WHAT TO WORK ON
All of the data needs to be reproduced with no alterations.

◆ ◆ ◆ ◆ ◆ ◆ ◆

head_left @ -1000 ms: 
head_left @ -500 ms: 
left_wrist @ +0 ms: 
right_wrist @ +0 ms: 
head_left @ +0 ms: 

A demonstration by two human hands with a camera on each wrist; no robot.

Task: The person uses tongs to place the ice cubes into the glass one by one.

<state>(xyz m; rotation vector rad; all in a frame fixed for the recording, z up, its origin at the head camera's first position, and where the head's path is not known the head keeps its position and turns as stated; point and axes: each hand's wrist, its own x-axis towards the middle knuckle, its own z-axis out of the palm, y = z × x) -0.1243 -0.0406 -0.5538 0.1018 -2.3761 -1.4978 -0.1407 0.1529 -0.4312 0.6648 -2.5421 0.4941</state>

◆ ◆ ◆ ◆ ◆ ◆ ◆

EXERCISE RESPONSE
head_left @ -1000 ms: 
head_left @ -500 ms: 
left_wrist @ +0 ms: 
right_wrist @ +0 ms: 
head_left @ +0 ms: 

A demonstration by two human hands with a camera on each wrist; no robot.

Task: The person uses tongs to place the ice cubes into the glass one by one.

<state>(xyz m; rotation vector rad; all in a frame fixed for the recording, z up, its origin at the head camera's first position, and where the head's path is not known the head keeps its position and turns as stated; point and axes: each hand's wrist, its own x-axis towards the middle knuckle, its own z-axis out of the palm, y = z × x) -0.1243 -0.0406 -0.5538 0.1018 -2.3761 -1.4978 -0.1407 0.1529 -0.4312 0.6648 -2.5421 0.4941</state>

Nothing more is needed to finish the exercise.